Why Euler Systems chose on-premise micro-services over SaaS
In a world of monolithic applications and unwieldy monster machines, Euler Systems Inc. goes by a rare philosophy: Act small, do one thing and do it really well. In other words, the company is a rare microservices provider in an era of Software-as-a-Service (SaaS) firms, offering customised on-premises products to each client in artificial intelligence (AI) and data rather than following a one-size-fits-all approach that seems the norm these days.

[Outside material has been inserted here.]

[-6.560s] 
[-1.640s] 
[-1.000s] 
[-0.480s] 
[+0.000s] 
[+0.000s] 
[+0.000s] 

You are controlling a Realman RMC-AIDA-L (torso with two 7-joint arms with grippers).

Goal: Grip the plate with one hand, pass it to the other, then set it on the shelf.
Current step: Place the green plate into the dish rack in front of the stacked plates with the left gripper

In fact, the firm's customised software built using microservices, which is easier to scale and maintain than the big and brittle architectures that pass for SaaS, so impressed venture capitalists they suggested turning each coded platform into a company itself, for the sake of profitable investment.
And the sheer revenue potential of those coded platforms is best exemplified by online beauty product seller Nykaa when it decided to go micro in 2017, with the help of Mumbai- and Silicon Valley-based Euler.
After a revamp of its search and recommendation engine, the beauty e-tailer saw its click-through rate (CTR) shoot up by 500%. From 3-4% of Nykaa's sales, today recommendation accounts for around 17% of sales. Over the next couple of years, it is expected to go up to 20-23%, depending upon how well the machine learning (ML) engine learns from the customer data it is being fed on.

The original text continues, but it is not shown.